I have read other materials on Bayesian statistics but am using the Wikipedia page on Bayesian inference to frame this question.
I have a working understanding of the $$P(H \mid E) = \frac{P(E \mid H) P(H)}{P(E)}$$ version of Bayesian inference, and can do examples/exercises with that method. But as soon as people shift to $$P(\theta \mid X, \alpha) = \frac{P(X \mid \theta) P(\theta \mid \alpha)}{P(X \mid \alpha)}$$ I get confused. I know that they are describing the same theorem, and I have a basic understanding of probability distributions and their parameters, but this still is not clicking for me. Could someone either help me conceptually or give a worked example that might help me understand the formal definition? I'm trying to reach an intuitive understanding of this. I have done a lot of reading and am still extremely confused.
Thank you!
Just work with the discrete setting first. All that is said is just the following. You suspect that some random variable $X$ (say, with values $0,1$) may have several possible distribution laws (say, $P(0)=\frac 13, P(1)=\frac 23$ (1), $P(0)=\frac 12, P(1)=\frac 12$ (2), and $P(0)=\frac 23, P(1)=\frac 13$ (3). So your $\theta\in\{1,2,3\}$ is just the choice of this law. You want to figure out which law is the case. All you can do is to make an initial guess (say, you suspect that (1) is more likely than the other two, which are equally likely. So, you make an educated guess and bet that there is about $1/2$ chance that you are dealing with law (1) and assign $\frac 14$ chance to each of the other $2$.

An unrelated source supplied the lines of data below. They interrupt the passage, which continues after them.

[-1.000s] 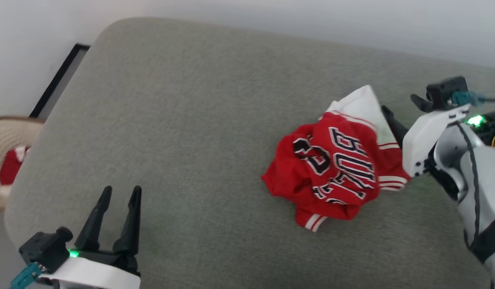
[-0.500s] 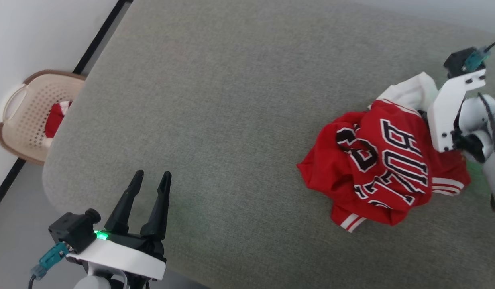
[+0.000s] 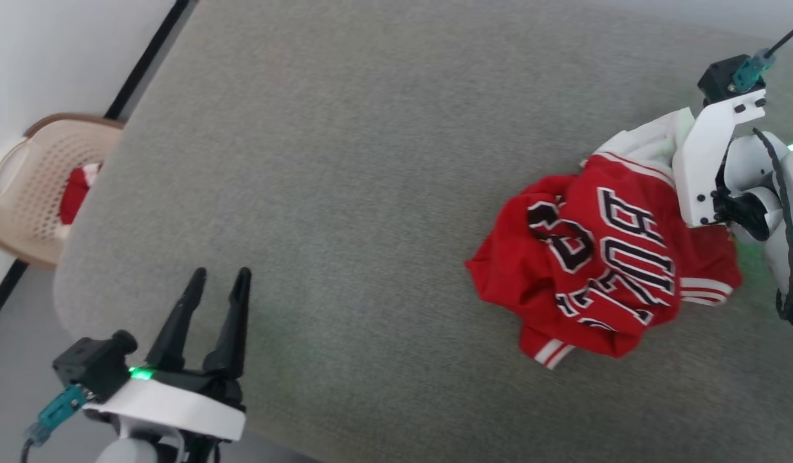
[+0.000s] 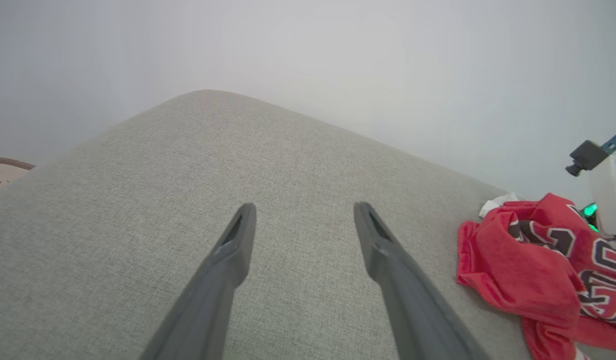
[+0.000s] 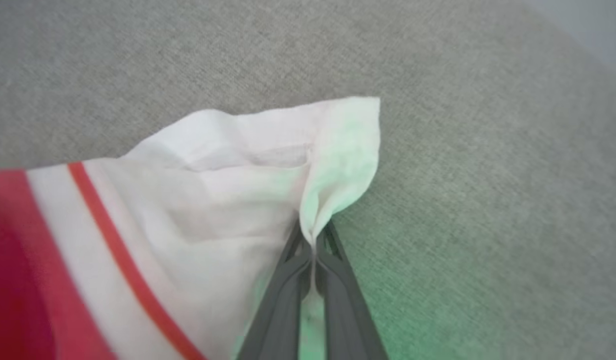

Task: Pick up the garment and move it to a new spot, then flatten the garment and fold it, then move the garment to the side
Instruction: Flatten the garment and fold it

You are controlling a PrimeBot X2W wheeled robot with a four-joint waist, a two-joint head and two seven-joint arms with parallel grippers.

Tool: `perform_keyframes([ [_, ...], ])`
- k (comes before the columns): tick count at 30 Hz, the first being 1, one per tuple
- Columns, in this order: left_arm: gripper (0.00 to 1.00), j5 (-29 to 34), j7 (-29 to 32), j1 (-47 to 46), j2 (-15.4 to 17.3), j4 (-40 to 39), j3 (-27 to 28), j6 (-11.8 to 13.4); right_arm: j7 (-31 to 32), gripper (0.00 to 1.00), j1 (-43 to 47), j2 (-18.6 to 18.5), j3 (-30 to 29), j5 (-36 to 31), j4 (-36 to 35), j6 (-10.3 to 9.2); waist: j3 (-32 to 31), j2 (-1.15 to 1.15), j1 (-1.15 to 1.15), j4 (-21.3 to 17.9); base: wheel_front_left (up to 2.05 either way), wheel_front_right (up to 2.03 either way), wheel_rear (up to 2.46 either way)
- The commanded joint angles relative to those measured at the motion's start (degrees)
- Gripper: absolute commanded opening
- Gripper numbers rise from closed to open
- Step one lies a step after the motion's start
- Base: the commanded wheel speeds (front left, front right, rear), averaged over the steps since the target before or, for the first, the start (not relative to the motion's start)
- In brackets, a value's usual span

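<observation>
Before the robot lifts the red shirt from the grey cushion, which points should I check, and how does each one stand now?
1. Right gripper shut on the garment's white sleeve: ok.
2. Left gripper open, apart from the garment: ok.
3. Garment wholly on the grey cushion: ok.
4. Garment flat: not ok, crumpled.
5. Grip deep enough to hold during a lift: cannot tell.

Grey-green fabric cushion [image 3: 345, 161], perhaps a sofa seat; crumpled red garment [image 3: 602, 270] near its right side
</observation>
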Motion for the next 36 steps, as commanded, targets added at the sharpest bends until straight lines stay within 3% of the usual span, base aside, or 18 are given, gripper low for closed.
perform_keyframes([
  [1,1.00,-0.26,-0.11,0.68,0.58,-0.30,0.62,-0.21,-0.22,0.00,1.35,-1.11,0.98,0.90,-1.44,-0.17,-1.29,0.00,0.00,-2.28,0.00,0.00,0.00],
  [4,1.00,-0.06,-0.11,1.59,1.48,-0.58,1.63,-0.21,0.13,0.00,2.14,-2.58,3.05,2.42,-6.26,-0.16,-2.38,0.00,0.00,-4.72,0.00,0.00,0.00],
  [10,1.00,0.11,-0.12,2.28,2.36,-1.05,3.04,-0.21,1.79,0.00,5.30,-6.18,1.69,5.30,-12.18,-0.15,-3.96,0.00,0.00,-8.17,0.00,0.00,0.00],
  [20,1.00,-0.46,-0.11,3.81,4.12,-1.72,4.04,-0.21,12.67,0.00,18.50,-9.66,-10.98,5.82,-22.55,-0.15,-5.83,0.00,0.00,-12.25,0.00,0.00,0.00],
  [24,1.00,-0.99,-0.11,3.52,4.81,-1.75,3.57,-0.21,17.47,0.00,26.56,-8.18,-18.70,3.25,-27.79,-0.15,-6.13,0.00,0.00,-12.54,0.00,0.00,0.00],
  [29,1.00,-2.01,-0.11,1.97,5.84,-1.61,2.00,-0.21,17.31,0.00,34.40,-3.08,-26.51,-1.68,-33.62,-0.14,-6.14,0.00,0.00,-12.49,0.00,0.00,0.00],
  [30,1.00,-2.22,-0.11,1.61,6.03,-1.51,1.60,-0.21,17.21,0.09,35.43,-1.68,-27.84,-2.56,-34.07,-0.14,-6.21,0.00,0.00,-12.52,0.00,0.00,0.00],
  [31,1.00,-2.57,-0.11,1.21,6.41,-1.46,0.97,-0.21,16.69,0.40,36.18,-0.57,-28.51,-3.74,-34.63,-0.11,-6.27,0.00,0.00,-12.56,0.00,0.00,0.00],
  [32,1.00,-3.03,-0.11,0.87,6.95,-1.31,0.16,-0.21,16.38,0.79,36.71,0.50,-29.24,-4.65,-34.81,-0.11,-6.40,0.00,0.00,-12.65,0.00,0.00,0.00],
  [33,1.00,-3.48,-0.11,0.43,7.66,-1.10,-0.51,-0.21,16.43,1.00,37.24,1.76,-29.96,-5.32,-34.84,-0.11,-6.57,0.00,0.00,-12.80,0.00,0.00,0.00],
  [36,1.00,-6.18,-0.03,-1.47,9.90,-0.89,-3.67,-0.21,15.66,1.00,37.73,4.12,-31.82,-7.74,-35.79,-0.11,-7.22,0.00,0.00,-13.50,0.00,0.00,0.00],
])
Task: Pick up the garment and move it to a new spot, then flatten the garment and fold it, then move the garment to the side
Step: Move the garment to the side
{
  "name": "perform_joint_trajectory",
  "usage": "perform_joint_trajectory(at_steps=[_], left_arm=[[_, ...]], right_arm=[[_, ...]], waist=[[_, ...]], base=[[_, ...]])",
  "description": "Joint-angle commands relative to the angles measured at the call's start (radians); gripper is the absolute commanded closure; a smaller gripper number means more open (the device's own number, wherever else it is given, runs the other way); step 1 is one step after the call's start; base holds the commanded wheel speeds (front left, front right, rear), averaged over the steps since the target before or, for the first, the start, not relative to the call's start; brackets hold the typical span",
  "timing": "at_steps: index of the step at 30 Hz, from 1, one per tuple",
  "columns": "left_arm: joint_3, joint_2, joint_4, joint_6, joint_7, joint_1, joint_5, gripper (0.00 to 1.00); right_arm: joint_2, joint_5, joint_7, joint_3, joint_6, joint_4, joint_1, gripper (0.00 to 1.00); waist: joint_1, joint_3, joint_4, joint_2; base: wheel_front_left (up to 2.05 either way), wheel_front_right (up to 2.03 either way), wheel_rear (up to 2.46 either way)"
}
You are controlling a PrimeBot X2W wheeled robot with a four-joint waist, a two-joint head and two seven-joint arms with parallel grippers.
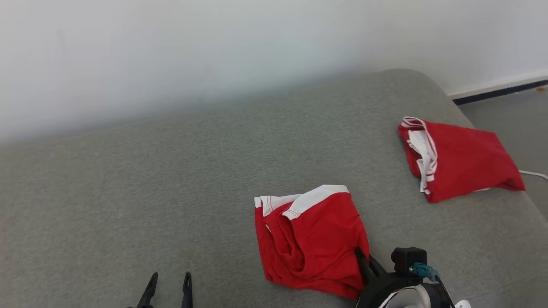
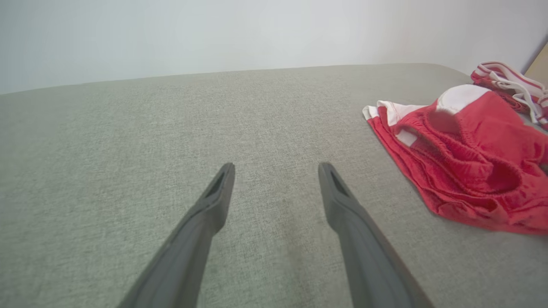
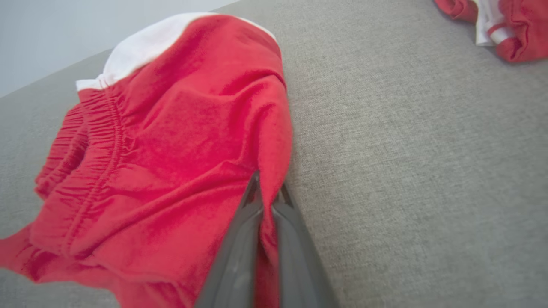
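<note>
Nearest you, your left hand (image 1: 170, 277) hovers low over the grey fabric-covered pad (image 1: 171, 171). Its two dark fingers are spread wide and hold nothing, so it looks parked clear of the cloth, ready to take a second corner. To its right, your right hand (image 1: 364, 259) has its fingers pressed together on the near right edge of the crumpled red shorts with white trim (image 1: 312, 239). The right wrist view shows a ridge of red cloth pinched between the tips. An edge grip like this probably lets you lift or drag the garment without bunching it further.

The shorts lie on the pad just ahead of that hand, rumpled, with the elastic waistband gathered on the left and a white band at the far end. By that look they are not yet flattened, so you seem to be at the picking-up step.

Further off to the right, well apart, a second red and white garment (image 1: 462, 162) lies folded near the pad's far corner. Beyond it stands the pale wall (image 1: 214, 51).
</note>
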Motion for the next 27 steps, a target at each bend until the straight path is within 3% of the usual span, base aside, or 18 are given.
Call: perform_joint_trajectory(at_steps=[1, 13, 27], left_arm=[[-0.004, 0.000, -0.005, -0.003, -0.003, -0.011, -0.012, 0.00], [-0.008, 0.000, -0.016, -0.012, -0.003, -0.037, -0.007, 0.00], [-0.032, 0.001, -0.004, -0.021, -0.003, -0.081, 0.004, 0.00]], right_arm=[[0.000, 0.003, -0.004, 0.001, -0.003, -0.003, 0.000, 1.00], [0.000, 0.034, -0.004, 0.047, -0.003, -0.004, -0.022, 1.00], [0.001, -0.008, -0.003, 0.083, -0.003, -0.023, -0.086, 1.00]], waist=[[0.0001, 0.010, -0.114, 0.0000], [0.0001, 0.045, -0.292, 0.0000], [0.0001, 0.092, -0.303, 0.0000]], base=[[0.00, 0.00, 0.00], [0.00, 0.00, 0.00], [0.00, 0.00, 0.00]])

Now you observe $X$ and it comes out as $1$, say. So you look at how this changes your opinion about the likelihood of each law. Remember that your model of the generation of $X$ is a two-step one now: first you choose randomly one of 3 probability laws and then choose $X$ according to that law.
The full probability ($P(X|\alpha)$) of getting $X=1$ is then $\frac 12\frac 23+\frac 14\frac 12+\frac 14\frac 13=\frac{13}{24}$. Now you just look at the part each law contributed to this whole probability, which is given by the corresponding individual product of fractions $P(X|\theta)P(\theta|\alpha)$ (I wrote the factors in the reverse order above). Those parts are $\frac 13=\frac{8}{24}, \frac 18=\frac 2{24}, \frac 1{12}=\frac 2{24}$. Now just compute what portion each part makes of the whole $\frac{13}{24}$. You'll get $\frac 8{13},\frac 3{13}, \frac 2{13}$ correspondingly. Thus your belief in law (1) got reinforced while your beliefs in two other laws got diminished (which is not really surprising). The next sample will create another update, and so on.
Just keep in mind that what you are trying to evaluate here is not the likelihood of one event given another event (like the probability of rain given that the sky is cloudy) but the likelihood of the distribution given an event (like what is the chance that, given that the rain fell, it is the first weather station that predicts the weather correctly if it was saying that it would rain with probability 20% and the second one put that chance at 40%, assuming that one of them is always correct and the other one is taking its data from the ceiling but you don't know which one is which). BTW, you can try this example yourself now. All you need is to assign some prior probabilities to the 2 weather stations and see how your opinions of them get updated after you get wet when walking outside.